Crescimento regional
Apesar das valências do Centro de Hóquei do Complexo Olímpico de Macau, na Taipa, voltar aos velhos tempos da modalidade “é quase impossível”, diz Filipe de Senna Fernandes. A ideia, durante a sua presidência na associação, era chegar às escolas para promover o hóquei em campo e assim tentar chamar mais praticantes. No entanto, a iniciativa não correu da forma esperada. “A modalidade é mal percebida”, explica Filipe de Senna Fernandes, acrescentado que ainda existem “muitos obstáculos”.
Antes das restrições impostas pela pandemia da COVID-19, ainda houve treinos aos sábados para crianças dos sete aos 12 anos, com cerca de 40 jovens praticantes. “Tentámos abrir essas aulas, mas neste momento estão paradas”, refere.
À frente do Lusitânia, um dos emblemas com mais peso no hóquei em campo local, Frederico Cordeiro lamenta que o presente e o futuro da modalidade não vislumbrem o impacto que teve outrora. “O hóquei sempre foi jogado, maioritariamente, por macaenses. E havia muito mais intercâmbio”, relembrando os encontros semanais com equipas de Hong Kong ou mesmo o torneio anual com uma equipa japonesa de Osaka. “Para esses torneios, os jogadores até eram dispensados do trabalho”, nota o dirigente do Lusitânia, testemunhando a importância que era então dada à modalidade.

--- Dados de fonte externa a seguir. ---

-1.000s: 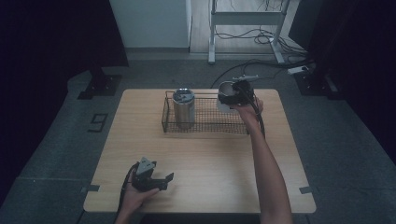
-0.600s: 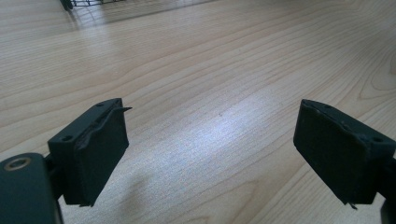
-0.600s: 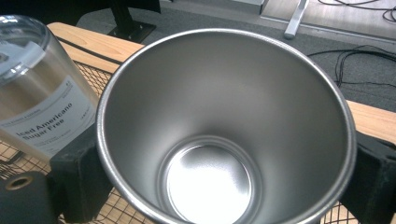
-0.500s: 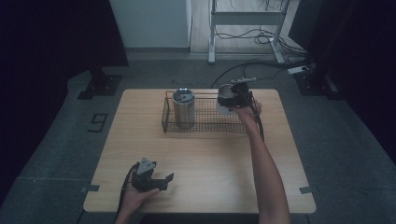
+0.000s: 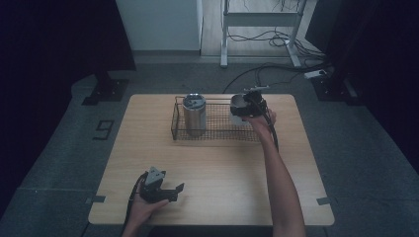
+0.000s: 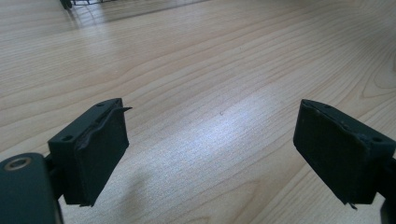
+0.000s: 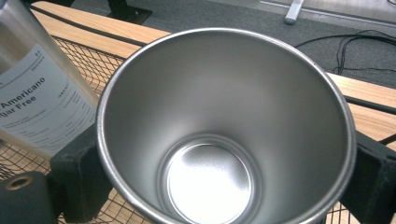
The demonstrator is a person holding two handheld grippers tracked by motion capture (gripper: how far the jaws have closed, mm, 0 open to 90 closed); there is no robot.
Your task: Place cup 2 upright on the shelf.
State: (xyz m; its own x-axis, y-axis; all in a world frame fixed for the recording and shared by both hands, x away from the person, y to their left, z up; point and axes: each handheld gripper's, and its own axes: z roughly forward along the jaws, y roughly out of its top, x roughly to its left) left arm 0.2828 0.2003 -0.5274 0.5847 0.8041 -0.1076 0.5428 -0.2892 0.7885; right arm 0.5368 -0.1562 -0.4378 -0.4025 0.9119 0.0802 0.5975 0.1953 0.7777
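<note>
Grey floor with loose cables surrounds the pale wooden desk (image 5: 212,163). At its far side the shiny open steel cup (image 7: 224,140) is held at the right end of the black wire basket (image 5: 217,129), beside the tall labelled steel tumbler (image 5: 194,114); the right gripper (image 5: 252,102) has its fingers pressed on the cup's two sides. The right gripper view shows the cup's empty inside and the label's print. The left gripper (image 5: 170,190) rests near the desk's front edge, fingers apart on nothing.

The high view is dim, its side edges lost in darkness. A soft white glare is seen on the table (image 6: 224,126) mid-frame. The cup (image 7: 224,140) is sharply rendered.
</note>
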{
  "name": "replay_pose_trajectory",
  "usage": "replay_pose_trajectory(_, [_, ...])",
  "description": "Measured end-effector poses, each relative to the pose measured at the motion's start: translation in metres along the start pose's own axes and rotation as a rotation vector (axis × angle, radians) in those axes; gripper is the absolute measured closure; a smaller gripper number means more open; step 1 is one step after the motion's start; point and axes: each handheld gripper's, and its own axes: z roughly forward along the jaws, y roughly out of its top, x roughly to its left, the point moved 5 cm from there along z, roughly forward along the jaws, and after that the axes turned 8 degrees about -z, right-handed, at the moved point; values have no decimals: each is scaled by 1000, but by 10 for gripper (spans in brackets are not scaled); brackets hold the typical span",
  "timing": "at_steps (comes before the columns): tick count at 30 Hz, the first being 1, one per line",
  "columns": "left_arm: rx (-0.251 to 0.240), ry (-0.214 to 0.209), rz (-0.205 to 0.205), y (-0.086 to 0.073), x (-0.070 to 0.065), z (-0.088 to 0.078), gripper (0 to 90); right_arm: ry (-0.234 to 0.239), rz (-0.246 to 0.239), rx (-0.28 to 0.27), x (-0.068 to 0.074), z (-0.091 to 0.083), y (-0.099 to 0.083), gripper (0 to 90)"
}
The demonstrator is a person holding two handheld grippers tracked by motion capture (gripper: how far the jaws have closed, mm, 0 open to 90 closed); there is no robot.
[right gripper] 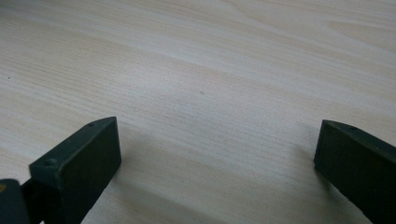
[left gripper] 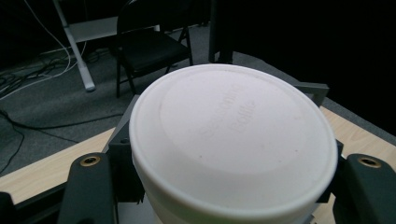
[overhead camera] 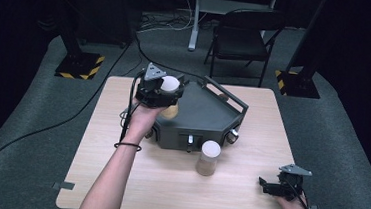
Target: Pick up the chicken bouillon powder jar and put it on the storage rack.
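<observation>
**Clerk:** Listing what stands on the bench [overhead camera: 117, 179] first. Item one?

**Checker:** Dark grey tray [overhead camera: 208, 111], angular, with a raised rail along its far edge and knobs on its near face. It sits at the centre of the bench, slightly toward twelve o'clock.

**Clerk:** Item two?

**Checker:** Jar with white lid [overhead camera: 169, 85], contents tan. It is held at the tray's ten o'clock corner by the left gripper [overhead camera: 157, 93]. In the left gripper view the white lid [left gripper: 233, 140] sits between the two black jaws, which press against the jar's sides. The lid carries faint raised lettering, too soft to read with confidence.

**Clerk:** Is the jar resting on the tray?

**Checker:** Cannot tell; its base is hidden behind the gripper.

**Clerk:** Item three?

**Checker:** Second jar [overhead camera: 209, 158], same tan contents, pale lid, upright on the bench at the tray's six o'clock, just in front of its knobbed face, untouched.

**Clerk:** Item four?

**Checker:** Right gripper [overhead camera: 272, 187], at the bench's four o'clock corner, well apart from both jars. The right gripper view shows its jaws spread wide with bare wood grain between them, gripping nothing.

**Clerk:** Surroundings?

**Checker:** Folding chair [overhead camera: 241, 38] on grey carpet beyond the bench at twelve o'clock.
</observation>
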Motion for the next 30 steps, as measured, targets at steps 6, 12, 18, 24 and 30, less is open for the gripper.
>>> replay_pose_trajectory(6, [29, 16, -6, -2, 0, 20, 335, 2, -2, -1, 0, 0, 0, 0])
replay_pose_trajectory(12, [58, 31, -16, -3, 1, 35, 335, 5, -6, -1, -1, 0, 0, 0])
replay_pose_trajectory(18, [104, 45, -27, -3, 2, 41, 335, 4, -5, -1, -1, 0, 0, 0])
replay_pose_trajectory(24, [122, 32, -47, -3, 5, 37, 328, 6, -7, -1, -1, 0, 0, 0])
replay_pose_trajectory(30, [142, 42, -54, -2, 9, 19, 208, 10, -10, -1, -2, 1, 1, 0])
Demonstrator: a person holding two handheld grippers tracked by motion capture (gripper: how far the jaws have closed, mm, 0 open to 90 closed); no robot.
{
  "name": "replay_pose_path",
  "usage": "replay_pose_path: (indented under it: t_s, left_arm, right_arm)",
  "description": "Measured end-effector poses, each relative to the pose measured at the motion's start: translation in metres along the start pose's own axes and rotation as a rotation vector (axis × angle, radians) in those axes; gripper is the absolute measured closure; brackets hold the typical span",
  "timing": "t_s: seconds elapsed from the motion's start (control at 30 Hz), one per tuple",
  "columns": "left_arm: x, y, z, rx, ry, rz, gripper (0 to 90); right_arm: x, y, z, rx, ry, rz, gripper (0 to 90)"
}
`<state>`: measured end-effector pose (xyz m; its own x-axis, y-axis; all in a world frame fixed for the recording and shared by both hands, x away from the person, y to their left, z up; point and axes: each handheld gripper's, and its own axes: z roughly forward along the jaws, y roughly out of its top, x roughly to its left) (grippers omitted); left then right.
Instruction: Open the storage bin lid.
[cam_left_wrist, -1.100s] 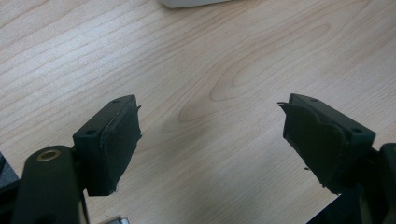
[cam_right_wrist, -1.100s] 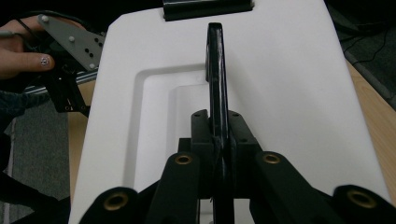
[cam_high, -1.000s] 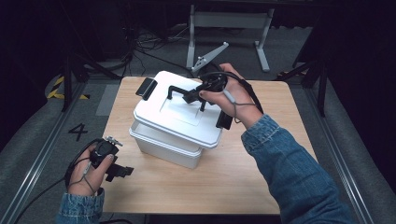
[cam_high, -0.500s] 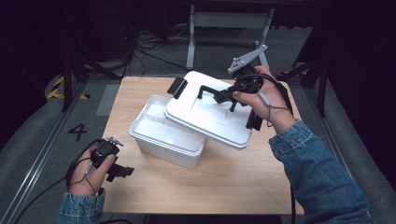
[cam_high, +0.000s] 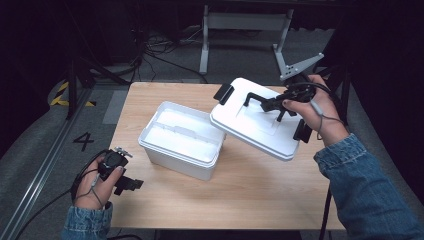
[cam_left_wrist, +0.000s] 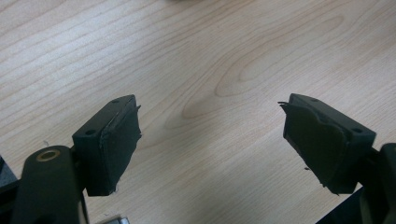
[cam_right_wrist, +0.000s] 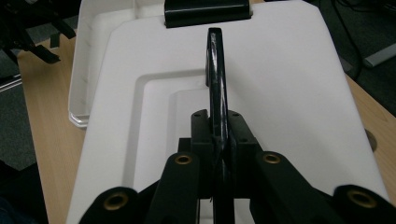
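the left claw (cam_high: 131, 184) rested low over the wooden surface (cam_high: 250, 200) near its front left corner, its jaws spread apart with nothing between them. to its right the white box (cam_high: 182, 140) stood open on the surface. further right, the right claw (cam_high: 262, 102) was clamped on the black handle (cam_right_wrist: 216, 70) of the white lid (cam_high: 260, 125), holding it tilted in the air, its lower edge overlapping the box's right rim.

Open white bin (cam_high: 182, 140) blocks desk (cam_high: 250, 200) centre; tilted lid (cam_high: 255, 125) overhangs its right rim. Front strip of desk bare, passable. Left hand-held gripper (cam_high: 131, 184) over bare wood.
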<state>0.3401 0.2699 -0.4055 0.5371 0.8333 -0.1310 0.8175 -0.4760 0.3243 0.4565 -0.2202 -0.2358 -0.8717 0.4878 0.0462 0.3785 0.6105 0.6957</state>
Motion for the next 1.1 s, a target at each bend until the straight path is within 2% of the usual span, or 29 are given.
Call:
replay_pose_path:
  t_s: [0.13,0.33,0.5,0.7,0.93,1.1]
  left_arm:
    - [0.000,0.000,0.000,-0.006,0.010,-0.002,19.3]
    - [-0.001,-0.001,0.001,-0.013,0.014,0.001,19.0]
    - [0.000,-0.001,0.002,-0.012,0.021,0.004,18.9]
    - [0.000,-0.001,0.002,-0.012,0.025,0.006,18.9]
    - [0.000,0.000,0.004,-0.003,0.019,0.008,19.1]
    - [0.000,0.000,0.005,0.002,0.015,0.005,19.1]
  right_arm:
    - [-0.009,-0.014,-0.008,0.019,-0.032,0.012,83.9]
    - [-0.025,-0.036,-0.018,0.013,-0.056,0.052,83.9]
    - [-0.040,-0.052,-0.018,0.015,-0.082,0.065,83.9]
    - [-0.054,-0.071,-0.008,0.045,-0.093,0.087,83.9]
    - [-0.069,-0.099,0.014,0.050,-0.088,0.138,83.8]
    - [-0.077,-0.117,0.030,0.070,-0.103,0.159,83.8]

Para Manuel Silvério, há vários factores associados ao facto de, em Macau, esta actividade desportiva ter perdido alguma expressão, especialmente no contexto regional. “Não podemos esquecer que a modalidade se desenvolveu como uma flecha num certo período. Em termos desportivos, o Hóquei Clube foi aquela poderosa e invencível equipa, numa altura em que a própria modalidade não estava tão desenvolvida noutros países.”
Hoje, porém, a realidade é outra, aponta. “Antigamente só se falava do hóquei em campo na Índia e no Paquistão, que eram os ases do desporto. Hoje, não só na Europa como na Austrália e na Nova Zelândia, [a modalidade] está em franco desenvolvimento. E, na Ásia, o Japão é uma potência, a Coreia do Sul também e a própria China.”
Para dar o passo e não perder esse comboio, a aposta tem que ser na promoção, apesar das dificuldades, defende Manuel Silvério. “Como modalidade por equipa, tem que ser massificada, mas a oferta no sector do desporto para os atletas é muito elevada. Há muitas modalidades que se oferecem aos jovens. E há liberdade para a prática de uma ou várias e para trocar, por isso, o hóquei em campo está a concorrer com outros desportos”, observa o antigo jogador e dirigente, concluindo que a modernização e a profissionalização tendem a ser o caminho para qualquer modalidade ganhar expressão e sucesso.